Sentence: Ten Years and a Thousand Books in Prison

  • By Daniel Genis
  • Viking
  • 320 pp.

What can reading behind bars teach you?

Sentence: Ten Years and a Thousand Books in Prison

For years, I’ve had a poorly conceived fantasy that I would enjoy certain kinds of tragedy because they might yield unlimited reading time. This included hospitalization — until I actually underwent surgery and found being hooked up to beeping machines diluted the pleasure of the page. Now, Daniel Genis comes along to disabuse me of another lingering fantasy: that a stint in prison might involve lying in bed all day with a good book.

When Genis, the son of a Soviet émigré, was a 25-year-old recent NYU graduate, a burgeoning heroin addiction pushed him into a weeklong crime spree — a series of muggings polite enough to get him nicknamed “the Apologetic Bandit.” But because he carried a pocketknife during those courteous assaults, Genis was sentenced to five consecutive two-year terms for armed robbery. Sentence is his reflection on that decade and the reading he got done while incarcerated, yet it’s more a detailed account of life in a New York State maximum-security prison than a literature review.

Genis uses his reading to supplement accounts of his experience in what he calls “Incarcerated Nation.” There are chapters on race, sexuality, being Jewish (as is Genis) in prison, the prevalence of mental illness, the culture of weightlifting, and the celebrities encountered in maximum security. He naturally focuses on dramatic instances and violence, and I got the impression he spent much of his time afraid for his safety. At least, I spent the majority of my time reading Sentence afraid for his safety.

Still, this isn’t an exposé. While he makes it clear prisoners can get their hands on drugs and weapons far too easily, he doesn’t discuss why this is so, nor does he offer much in the way of actionable criticism. Genis is describing this world as it is, not prescribing how it should be.

For example, on the matter of race — a theme that runs throughout the book — he makes it clear that much of prison social life is organized around ethnic identity, with areas of the yard carefully proscribed. Genis makes friends with people of all races but mixes primarily with whites. This is true even when his fellow Caucasians are skinheads (and, he points out with humor, presumably antisemites).

Genis acknowledges that the Aryan Brotherhood is a strong presence in prison, but he questions some members’ devotion to the ideology. He notes that many Brotherhood members listen to rap music, and that some supposedly racist white groups welcome Latino members. He concludes that fear and insecurity — more than racism — are what attract many whites to these groups. Genis supplements his observations with readings from the history of fascism, including works by Oswald Spengler, Joseph Goebbels, and Albert Speer.

This is the practice of the book generally: Genis examines an area of prison life and then brings in readings to reinforce his conclusions.

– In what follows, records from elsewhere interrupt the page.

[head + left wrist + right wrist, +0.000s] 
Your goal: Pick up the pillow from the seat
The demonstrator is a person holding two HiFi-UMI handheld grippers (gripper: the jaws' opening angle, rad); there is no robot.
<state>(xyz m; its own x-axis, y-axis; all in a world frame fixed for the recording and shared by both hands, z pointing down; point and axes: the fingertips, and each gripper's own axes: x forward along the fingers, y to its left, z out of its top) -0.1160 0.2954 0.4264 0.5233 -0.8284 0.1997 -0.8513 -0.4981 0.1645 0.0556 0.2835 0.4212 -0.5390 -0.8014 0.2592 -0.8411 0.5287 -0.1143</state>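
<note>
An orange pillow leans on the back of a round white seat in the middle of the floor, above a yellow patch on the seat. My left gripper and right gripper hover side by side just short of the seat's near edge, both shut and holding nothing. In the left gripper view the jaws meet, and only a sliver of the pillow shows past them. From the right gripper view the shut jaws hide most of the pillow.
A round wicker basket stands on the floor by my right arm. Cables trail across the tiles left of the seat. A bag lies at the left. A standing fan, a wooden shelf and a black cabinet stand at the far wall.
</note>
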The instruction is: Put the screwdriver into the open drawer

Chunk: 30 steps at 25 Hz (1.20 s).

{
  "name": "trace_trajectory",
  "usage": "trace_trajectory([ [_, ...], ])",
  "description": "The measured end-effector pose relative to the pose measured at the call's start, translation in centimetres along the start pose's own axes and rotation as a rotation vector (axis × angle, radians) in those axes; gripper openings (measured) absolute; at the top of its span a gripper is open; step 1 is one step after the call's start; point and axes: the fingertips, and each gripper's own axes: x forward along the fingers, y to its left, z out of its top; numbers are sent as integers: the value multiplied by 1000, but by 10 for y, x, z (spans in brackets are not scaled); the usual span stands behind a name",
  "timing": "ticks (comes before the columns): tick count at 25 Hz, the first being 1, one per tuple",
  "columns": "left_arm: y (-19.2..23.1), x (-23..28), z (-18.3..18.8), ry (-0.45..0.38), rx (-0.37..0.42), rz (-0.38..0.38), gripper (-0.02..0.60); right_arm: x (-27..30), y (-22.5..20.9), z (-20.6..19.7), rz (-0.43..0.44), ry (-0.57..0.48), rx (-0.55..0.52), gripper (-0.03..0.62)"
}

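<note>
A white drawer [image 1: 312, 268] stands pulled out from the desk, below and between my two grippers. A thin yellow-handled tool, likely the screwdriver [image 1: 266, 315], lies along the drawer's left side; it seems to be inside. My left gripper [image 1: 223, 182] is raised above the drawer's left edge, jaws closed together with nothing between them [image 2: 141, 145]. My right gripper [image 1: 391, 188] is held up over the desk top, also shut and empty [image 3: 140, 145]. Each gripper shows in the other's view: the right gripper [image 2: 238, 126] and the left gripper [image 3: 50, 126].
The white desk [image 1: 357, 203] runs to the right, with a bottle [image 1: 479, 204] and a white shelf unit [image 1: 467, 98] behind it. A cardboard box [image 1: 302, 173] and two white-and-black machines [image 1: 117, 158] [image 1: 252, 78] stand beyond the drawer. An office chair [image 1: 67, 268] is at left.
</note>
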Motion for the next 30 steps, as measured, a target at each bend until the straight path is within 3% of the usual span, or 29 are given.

Hence, the chapter on incarcerated African Americans references Bobby Seale and Alex Haley, while Genis’ take on Judaism behind bars centers on the themes of isolation and alienation in the work of Arthur Koestler, William Burroughs, Jorge Luis Borges, Fyodor Dostoevsky, and Robert Heinlein.

It would be difficult to overstate the catholicity of Genis’ reading. In one paragraph, he references Evelyn Waugh, Dostoevsky, AA’s Big Book, and Harold Kushner’s When Bad Things Happen to Good People. And while often focused on the grim, Sentence also offers wit. Genis’ depiction of the way the Jewish inmate population is swollen by a belief that kosher prison food is better than the goyish variety reads as if Woody Allen had written The Godfather. Later, he recounts how a junior year abroad in Copenhagen led to his teaching the runic alphabet to Aryan Brotherhood members trying to revive worship of the Viking god Odin (a practice he jokingly calls “onanism”).

Wryness aside, I did find myself wishing the author’s insights were deeper. Too often, Genis’ inferences — though informed by a decade in lockup — feel painfully obvious. For instance, at the end of his chapter on race, during which he describes his friendship with a scholarly Black prisoner named Abdul Majid, Genis concludes, “Black people are just like all people. Some are good and some are not. Treating people as if they have racial characteristics rather than individual ones is the very definition of racism.” While he has a clear eye for detail and can recount a story in clean prose, his revelation is shockingly ordinary.

His final reflections, however, are not so wan. In the only extended comments on a particular book in Sentence, Genis shares what he learned from reading Marcel Proust while incarcerated: Memory abets the loss of time rather than recovers it. His epiphany that simply reading is no way to live — and his subsequent decision to turn to writing upon release — was genuinely moving. For the first time, we feel what Genis has lost as well as what he has gained.

John P. Loonam has a Ph.D. in American literature from the City University of New York and taught English in New York City public schools for over 35 years. He has published fiction in various journals and anthologies, and his short plays have been featured by the Mottola Theater Project several times. He is married and the father of two sons; the four have lived in Brooklyn long enough to be considered natives by anyone but his neighbors.